## What you are asked to do
Exclude pictures and give again exactly the lines of the listing, beginning with its first line and ending with the one that contains "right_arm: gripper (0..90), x".

• • •

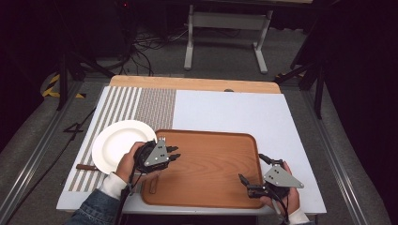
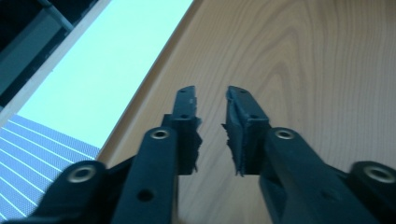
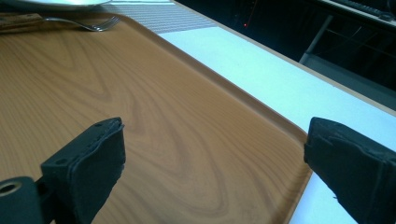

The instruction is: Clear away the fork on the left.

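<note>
**Wooden tray, two grippers, nothing held**

High view. Wooden tray (image 1: 211,168) central on white table (image 1: 225,110). White plate (image 1: 117,143) just left of tray, on striped mat (image 1: 117,112). Brown handle (image 1: 85,167) poking out from under plate, left of tray. Left gripper (image 1: 174,153) over tray's left edge, jaws slightly parted, empty. Left hand (image 1: 127,164) beside plate. Right gripper (image 1: 252,169) at tray's near right corner, jaws spread wide, empty. Right hand (image 1: 292,192) off tray's right edge.

Left gripper view. Left gripper (image 2: 212,105) over bare tray (image 2: 308,56) wood, narrow gap between jaws. White table (image 2: 107,65) and mat (image 2: 32,149) beyond tray rim.

Right gripper view. Right gripper (image 3: 215,144) straddling tray (image 3: 93,74) rim, jaws far apart. Fork (image 3: 88,23) tines resting on tray's far edge, beside plate (image 3: 51,3).
</note>
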Tool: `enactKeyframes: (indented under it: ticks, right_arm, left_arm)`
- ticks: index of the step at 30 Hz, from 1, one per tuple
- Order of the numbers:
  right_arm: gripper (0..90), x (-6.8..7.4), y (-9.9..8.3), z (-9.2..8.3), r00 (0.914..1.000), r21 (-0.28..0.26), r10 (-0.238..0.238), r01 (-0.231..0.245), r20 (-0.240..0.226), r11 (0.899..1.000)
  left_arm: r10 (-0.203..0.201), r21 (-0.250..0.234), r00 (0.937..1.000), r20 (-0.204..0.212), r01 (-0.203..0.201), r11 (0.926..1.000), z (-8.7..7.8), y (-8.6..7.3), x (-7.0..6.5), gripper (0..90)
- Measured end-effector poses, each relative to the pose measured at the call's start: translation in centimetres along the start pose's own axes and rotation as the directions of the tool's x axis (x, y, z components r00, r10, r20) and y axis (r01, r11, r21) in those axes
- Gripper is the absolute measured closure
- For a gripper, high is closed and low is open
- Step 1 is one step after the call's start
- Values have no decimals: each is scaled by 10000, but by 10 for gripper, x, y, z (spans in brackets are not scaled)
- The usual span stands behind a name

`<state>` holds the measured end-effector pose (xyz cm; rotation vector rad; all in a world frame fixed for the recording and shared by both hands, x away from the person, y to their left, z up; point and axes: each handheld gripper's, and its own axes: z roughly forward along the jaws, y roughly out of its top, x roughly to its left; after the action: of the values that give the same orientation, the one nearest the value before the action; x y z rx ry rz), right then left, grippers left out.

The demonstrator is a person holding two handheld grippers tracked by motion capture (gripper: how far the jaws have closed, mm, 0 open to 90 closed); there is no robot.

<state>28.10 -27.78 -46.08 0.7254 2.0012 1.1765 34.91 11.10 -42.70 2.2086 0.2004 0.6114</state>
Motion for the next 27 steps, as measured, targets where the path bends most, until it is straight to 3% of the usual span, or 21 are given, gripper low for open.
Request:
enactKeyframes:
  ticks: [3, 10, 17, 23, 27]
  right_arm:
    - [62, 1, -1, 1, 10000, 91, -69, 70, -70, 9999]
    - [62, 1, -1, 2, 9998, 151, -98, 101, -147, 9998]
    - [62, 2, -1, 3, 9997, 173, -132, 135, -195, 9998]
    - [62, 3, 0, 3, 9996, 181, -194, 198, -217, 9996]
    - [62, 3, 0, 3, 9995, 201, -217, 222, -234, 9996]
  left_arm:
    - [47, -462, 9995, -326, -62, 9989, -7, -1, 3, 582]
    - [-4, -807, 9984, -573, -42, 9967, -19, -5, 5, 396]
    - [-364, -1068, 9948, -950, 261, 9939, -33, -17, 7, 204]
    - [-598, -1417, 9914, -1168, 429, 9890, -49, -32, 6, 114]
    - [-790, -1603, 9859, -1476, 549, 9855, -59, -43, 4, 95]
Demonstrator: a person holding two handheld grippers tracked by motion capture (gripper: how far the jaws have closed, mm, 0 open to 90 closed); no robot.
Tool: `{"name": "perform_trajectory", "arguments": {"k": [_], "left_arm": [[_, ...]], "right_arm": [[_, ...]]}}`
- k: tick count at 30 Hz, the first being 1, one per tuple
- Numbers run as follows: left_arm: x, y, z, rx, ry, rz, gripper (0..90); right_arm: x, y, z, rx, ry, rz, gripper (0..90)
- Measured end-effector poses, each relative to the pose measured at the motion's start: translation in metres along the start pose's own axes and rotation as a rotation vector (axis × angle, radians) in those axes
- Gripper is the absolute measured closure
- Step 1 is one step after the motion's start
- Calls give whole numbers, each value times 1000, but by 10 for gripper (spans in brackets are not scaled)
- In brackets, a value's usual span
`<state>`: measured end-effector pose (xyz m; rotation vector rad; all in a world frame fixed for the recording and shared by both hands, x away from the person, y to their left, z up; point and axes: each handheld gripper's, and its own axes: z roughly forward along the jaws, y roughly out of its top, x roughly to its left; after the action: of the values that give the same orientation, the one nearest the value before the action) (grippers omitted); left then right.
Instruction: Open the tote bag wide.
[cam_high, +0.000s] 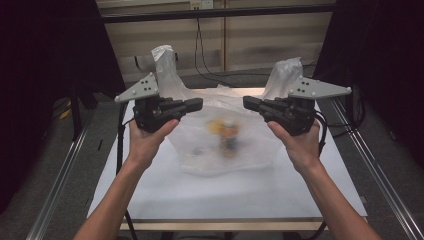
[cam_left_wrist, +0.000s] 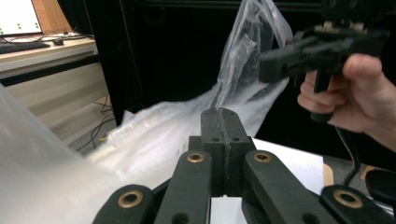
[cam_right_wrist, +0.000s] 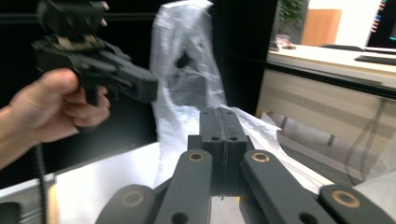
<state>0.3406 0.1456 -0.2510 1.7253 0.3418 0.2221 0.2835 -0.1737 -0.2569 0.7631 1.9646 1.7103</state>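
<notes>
1. Plastic bag (cam_high: 227, 135) hangs over the white table (cam_high: 165, 190), both handles clamped: left gripper (cam_high: 196, 105) and right gripper (cam_high: 250, 102), jaws pressed together.
2. Dark curtains flank the table (contents blurred orange).
3. Hands raised, grippers pointing inward.

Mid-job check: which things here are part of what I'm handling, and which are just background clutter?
In the job:
- clear plastic bag, held up over the white table
- blurred orange and dark item inside bag
- left gripper, fingers closed
- right gripper, fingers closed

Lying about:
- cables on floor
- monitor and keyboard on side desk
</notes>
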Motion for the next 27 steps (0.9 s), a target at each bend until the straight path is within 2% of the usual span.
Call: {"name": "perform_trajectory", "arguments": {"k": [1, 9, 14, 22, 26, 27], "left_arm": [[4, 2, 3, 0, -1, -7, 900], [32, 7, 22, 12, 40, -61, 900], [37, 4, 36, 75, 51, -61, 900], [41, -17, 46, 130, 52, -72, 900], [41, -32, 50, 165, 43, -82, 900], [41, -35, 51, 179, 42, -77, 900]], "right_arm": [[-5, 0, 5, 7, -13, 16, 900], [-17, -3, 17, 38, -61, 35, 900], [-24, -5, 28, 66, -74, 66, 900], [-24, -18, 42, 121, -67, 66, 900], [-24, -26, 45, 132, -61, 77, 900], [-24, -29, 46, 126, -43, 78, 900]]}}
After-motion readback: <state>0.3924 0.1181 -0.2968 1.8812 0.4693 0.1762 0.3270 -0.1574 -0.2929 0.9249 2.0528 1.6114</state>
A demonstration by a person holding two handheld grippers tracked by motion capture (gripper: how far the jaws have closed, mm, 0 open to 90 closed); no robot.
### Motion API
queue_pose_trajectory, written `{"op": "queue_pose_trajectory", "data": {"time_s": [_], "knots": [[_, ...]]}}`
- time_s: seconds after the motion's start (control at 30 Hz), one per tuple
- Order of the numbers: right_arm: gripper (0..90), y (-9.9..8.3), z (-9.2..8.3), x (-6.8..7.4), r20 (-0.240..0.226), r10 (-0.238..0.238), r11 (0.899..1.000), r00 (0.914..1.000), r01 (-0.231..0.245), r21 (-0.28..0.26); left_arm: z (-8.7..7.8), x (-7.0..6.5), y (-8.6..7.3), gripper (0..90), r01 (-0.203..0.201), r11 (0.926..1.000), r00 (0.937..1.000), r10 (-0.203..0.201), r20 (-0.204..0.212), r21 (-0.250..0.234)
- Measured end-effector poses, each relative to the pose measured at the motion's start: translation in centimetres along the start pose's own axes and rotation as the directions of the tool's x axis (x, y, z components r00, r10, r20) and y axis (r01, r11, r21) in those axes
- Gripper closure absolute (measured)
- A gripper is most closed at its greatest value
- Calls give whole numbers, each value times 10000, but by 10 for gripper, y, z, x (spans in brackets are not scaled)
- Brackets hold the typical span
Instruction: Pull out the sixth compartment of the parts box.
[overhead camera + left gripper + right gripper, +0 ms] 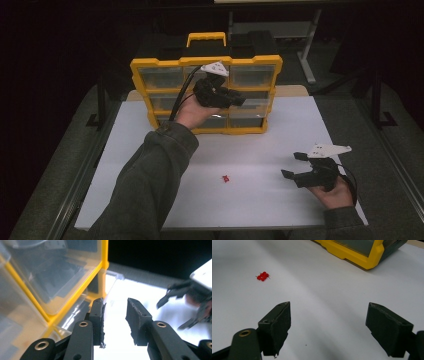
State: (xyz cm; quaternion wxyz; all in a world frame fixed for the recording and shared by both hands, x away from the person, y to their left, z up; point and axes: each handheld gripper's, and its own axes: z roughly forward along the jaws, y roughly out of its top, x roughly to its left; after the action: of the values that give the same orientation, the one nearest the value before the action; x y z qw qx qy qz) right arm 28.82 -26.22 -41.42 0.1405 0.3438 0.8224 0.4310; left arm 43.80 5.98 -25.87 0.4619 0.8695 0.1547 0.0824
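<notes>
Yellow plastic organiser case with clear drawers [150, 67]: upright at table's far side. Left gripper [239, 100]: before its drawers, jaws narrowly apart, empty. Right gripper [293, 164]: wide, empty, near small red push-pins [225, 178].

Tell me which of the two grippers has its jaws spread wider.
The right gripper, low over the white table at the right. The left gripper, raised before the yellow organizer, shows a narrower gap.
</notes>
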Motion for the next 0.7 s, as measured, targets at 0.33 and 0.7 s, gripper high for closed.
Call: {"op": "queue_pose_trajectory", "data": {"time_s": [0.33, 0.7], "knots": [[192, -1, 2, -2, -78, 41, 10000, 10000, -41, 39, 15, 8, 9, 632, -983, 9858, 9950, 995, -22, 1361], [194, -1, 3, 0, -126, -88, 9999, 9999, 89, 101, 31, 7, 9, 643, -1641, 9590, 9863, 1638, 204, 2310]]}}
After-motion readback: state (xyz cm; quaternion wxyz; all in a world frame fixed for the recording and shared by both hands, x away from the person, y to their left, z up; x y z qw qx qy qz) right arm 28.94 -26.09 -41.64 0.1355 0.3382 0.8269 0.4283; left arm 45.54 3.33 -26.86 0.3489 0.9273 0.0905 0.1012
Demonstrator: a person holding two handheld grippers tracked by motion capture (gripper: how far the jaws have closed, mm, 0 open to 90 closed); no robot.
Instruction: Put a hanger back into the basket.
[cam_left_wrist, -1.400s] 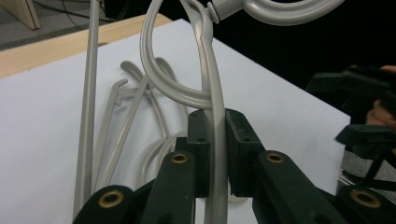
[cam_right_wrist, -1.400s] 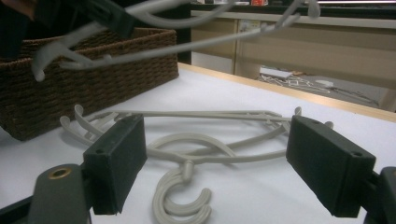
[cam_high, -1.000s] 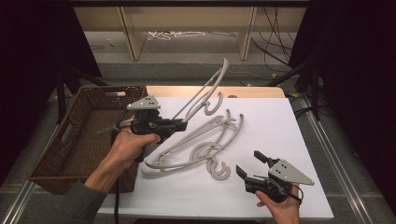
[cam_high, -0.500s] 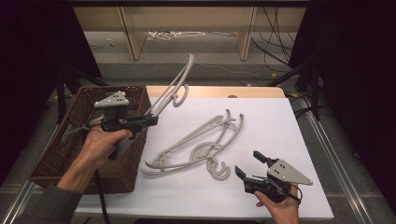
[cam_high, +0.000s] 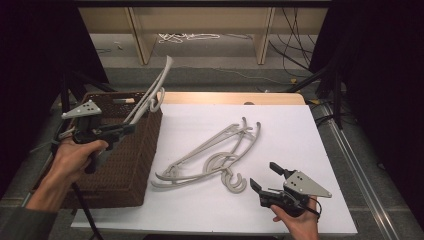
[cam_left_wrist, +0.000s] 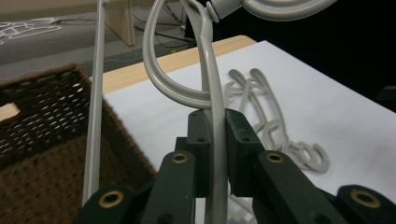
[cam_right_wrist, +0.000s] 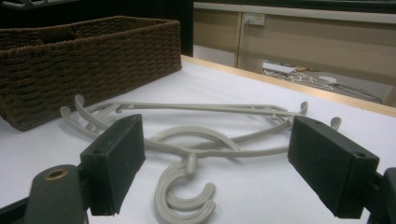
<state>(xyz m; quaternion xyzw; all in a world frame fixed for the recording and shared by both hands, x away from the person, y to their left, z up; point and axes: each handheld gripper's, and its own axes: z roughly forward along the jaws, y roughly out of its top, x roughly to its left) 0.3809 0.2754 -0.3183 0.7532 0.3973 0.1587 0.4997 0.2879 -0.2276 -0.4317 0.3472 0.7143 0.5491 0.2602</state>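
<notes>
One hanger (cam_high: 150, 95) clenched in left claw (cam_high: 131, 127) over basket (cam_high: 125, 165); perhaps two hangers (cam_high: 210, 157) on table; right claw (cam_high: 265, 177) released.

A white-topped counter (cam_high: 300, 130) carries a brown woven wicker basket (cam_high: 127, 165) and tangled grey plastic hangers (cam_right_wrist: 196, 140) lying just beyond the right jaws.

Pale grey-beige plastic hangers (cam_high: 210, 160) lie on a white table (cam_high: 300, 130) edged in light wood. A dark brown woven basket (cam_high: 125, 165) shows an open-weave pattern, while both tools have black jaws and grey plates.
</notes>
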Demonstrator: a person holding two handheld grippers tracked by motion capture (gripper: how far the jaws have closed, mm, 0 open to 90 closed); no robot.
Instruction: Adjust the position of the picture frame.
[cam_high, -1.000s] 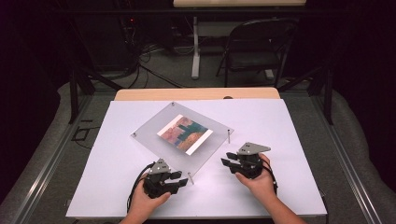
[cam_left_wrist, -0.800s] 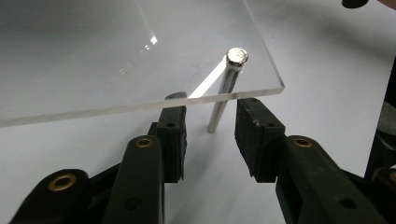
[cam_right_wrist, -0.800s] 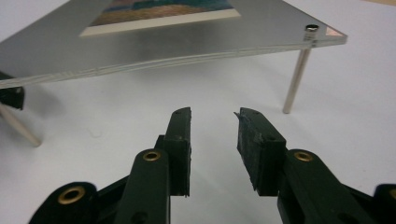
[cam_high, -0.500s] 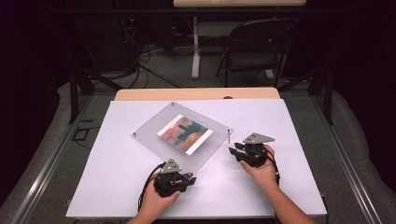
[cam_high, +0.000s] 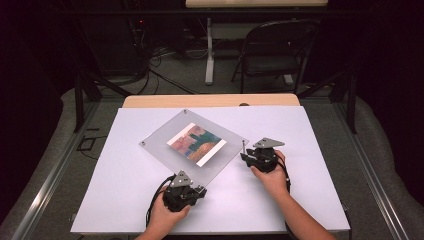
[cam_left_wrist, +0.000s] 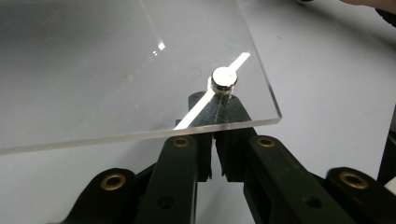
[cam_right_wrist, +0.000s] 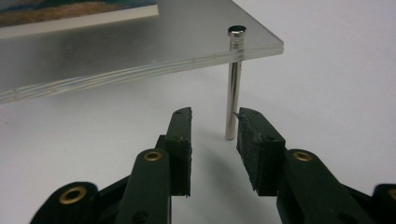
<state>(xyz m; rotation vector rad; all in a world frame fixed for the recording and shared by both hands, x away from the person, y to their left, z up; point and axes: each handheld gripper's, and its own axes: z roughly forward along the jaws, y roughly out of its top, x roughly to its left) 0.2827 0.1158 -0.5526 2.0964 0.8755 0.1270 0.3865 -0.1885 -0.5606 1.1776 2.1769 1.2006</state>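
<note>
The clear frame (cam_high: 165, 145) stands on metal legs at the centre of the table (cam_high: 125, 200). The left claw (cam_left_wrist: 215, 140) has just been closing under its near corner, on the leg (cam_left_wrist: 223, 81) there. The right claw (cam_right_wrist: 214, 122) gapes, empty, beside another leg (cam_right_wrist: 232, 93).

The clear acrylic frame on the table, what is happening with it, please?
A person works on the acrylic picture frame, which stands on metal legs on the white table. The left gripper has just been closing its jaws under the near corner, around the leg below the screw cap. The right gripper is open, its jaws close beside another corner's standoff leg, not yet gripping it.
</note>
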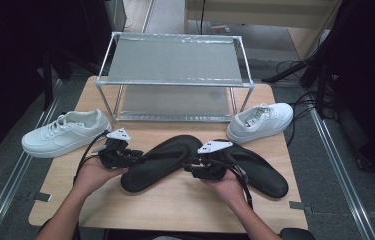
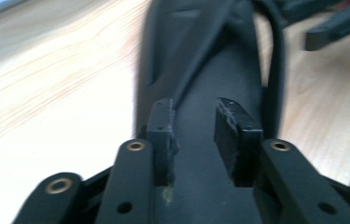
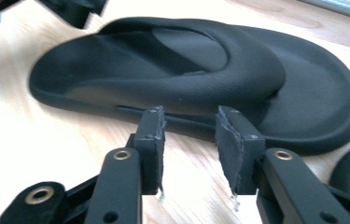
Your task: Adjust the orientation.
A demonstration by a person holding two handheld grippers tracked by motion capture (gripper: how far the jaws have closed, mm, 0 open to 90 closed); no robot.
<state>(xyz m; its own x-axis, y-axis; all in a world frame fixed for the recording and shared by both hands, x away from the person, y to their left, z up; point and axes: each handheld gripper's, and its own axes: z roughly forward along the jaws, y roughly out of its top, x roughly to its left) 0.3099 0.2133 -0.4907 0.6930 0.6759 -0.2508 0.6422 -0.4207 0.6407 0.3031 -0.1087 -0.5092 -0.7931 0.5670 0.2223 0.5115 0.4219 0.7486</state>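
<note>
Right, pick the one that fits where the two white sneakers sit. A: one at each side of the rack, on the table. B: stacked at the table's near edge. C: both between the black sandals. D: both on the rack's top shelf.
A: one white sneaker lies left of the metal rack, the other white sneaker right of it, both on the table.

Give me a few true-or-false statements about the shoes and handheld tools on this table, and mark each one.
1. Two black flip-flops lie on the table. True: left flip-flop, right flip-flop.
2. Both white sneakers sit on the metal rack's top shelf. False: left sneaker and right sneaker stand on the table beside the metal rack.
3. The left tool has a flip-flop's heel between its jaws. True.
4. The right tool holds a sneaker. False: its jaws are open, empty, facing the left flip-flop's side.
</note>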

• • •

## Answer space
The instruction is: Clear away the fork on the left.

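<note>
**Wooden tray, two grippers, nothing held**

High view. Wooden tray (image 1: 211,168) central on white table (image 1: 225,110). White plate (image 1: 117,143) just left of tray, on striped mat (image 1: 117,112). Brown handle (image 1: 85,167) poking out from under plate, left of tray. Left gripper (image 1: 174,153) over tray's left edge, jaws slightly parted, empty. Left hand (image 1: 127,164) beside plate. Right gripper (image 1: 252,169) at tray's near right corner, jaws spread wide, empty. Right hand (image 1: 292,192) off tray's right edge.

Left gripper view. Left gripper (image 2: 212,105) over bare tray (image 2: 308,56) wood, narrow gap between jaws. White table (image 2: 107,65) and mat (image 2: 32,149) beyond tray rim.

Right gripper view. Right gripper (image 3: 215,144) straddling tray (image 3: 93,74) rim, jaws far apart. Fork (image 3: 88,23) tines resting on tray's far edge, beside plate (image 3: 51,3).
</note>
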Tool: `enactKeyframes: (indented under it: ticks, right_arm, left_arm)`
- ticks: index of the step at 30 Hz, from 1, one per tuple
- Order of the numbers:
  right_arm: gripper (0..90), x (-6.8..7.4), y (-9.9..8.3), z (-9.2..8.3), r00 (0.914..1.000), r21 (-0.28..0.26), r10 (-0.238..0.238), r01 (-0.231..0.245), r20 (-0.240..0.226), r11 (0.899..1.000)

What was produced is the complete output.